Copy each line of the data that has "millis" in it.

Given information.
_____
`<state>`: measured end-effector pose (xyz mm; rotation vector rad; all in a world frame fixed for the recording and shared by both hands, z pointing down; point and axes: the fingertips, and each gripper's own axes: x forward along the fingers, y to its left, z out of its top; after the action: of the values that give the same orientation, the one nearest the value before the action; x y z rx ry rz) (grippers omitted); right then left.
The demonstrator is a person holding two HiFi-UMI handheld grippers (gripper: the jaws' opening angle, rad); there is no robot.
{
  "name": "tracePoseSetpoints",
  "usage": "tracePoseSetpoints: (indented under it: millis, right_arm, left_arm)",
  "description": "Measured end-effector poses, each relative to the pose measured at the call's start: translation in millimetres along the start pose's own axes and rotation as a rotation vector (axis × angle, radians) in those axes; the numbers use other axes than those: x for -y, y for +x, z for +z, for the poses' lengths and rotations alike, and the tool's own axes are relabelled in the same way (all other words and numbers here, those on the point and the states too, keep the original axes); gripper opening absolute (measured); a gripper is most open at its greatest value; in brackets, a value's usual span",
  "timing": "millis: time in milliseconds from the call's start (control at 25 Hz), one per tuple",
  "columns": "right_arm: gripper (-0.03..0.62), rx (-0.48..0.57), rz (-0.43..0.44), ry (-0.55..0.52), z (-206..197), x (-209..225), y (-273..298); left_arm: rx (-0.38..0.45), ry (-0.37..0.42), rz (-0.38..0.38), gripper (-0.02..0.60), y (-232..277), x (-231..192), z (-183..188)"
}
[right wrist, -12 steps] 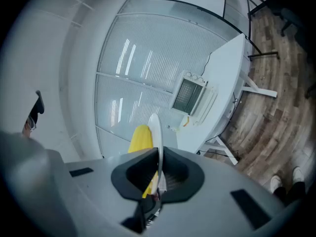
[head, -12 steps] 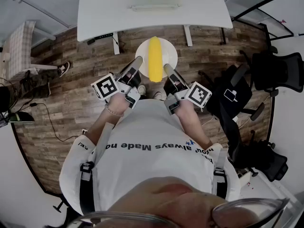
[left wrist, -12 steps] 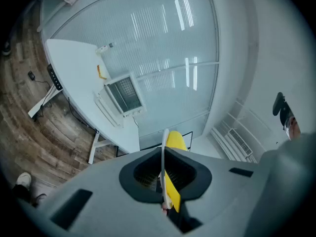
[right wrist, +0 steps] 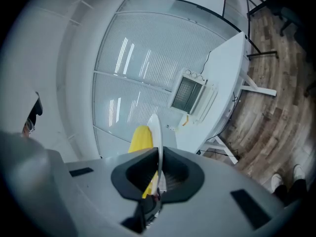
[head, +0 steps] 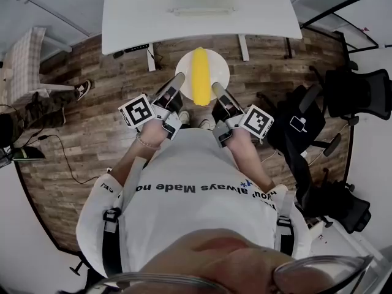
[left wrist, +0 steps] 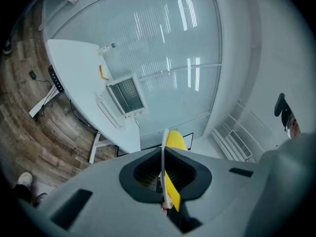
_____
Task output.
  "usage": "tracePoseSetpoints: (indented under it: millis, right_arm, left_arm)",
  "timing": "millis: time in milliseconds from the call's start (control at 25 Hz), one per tuple",

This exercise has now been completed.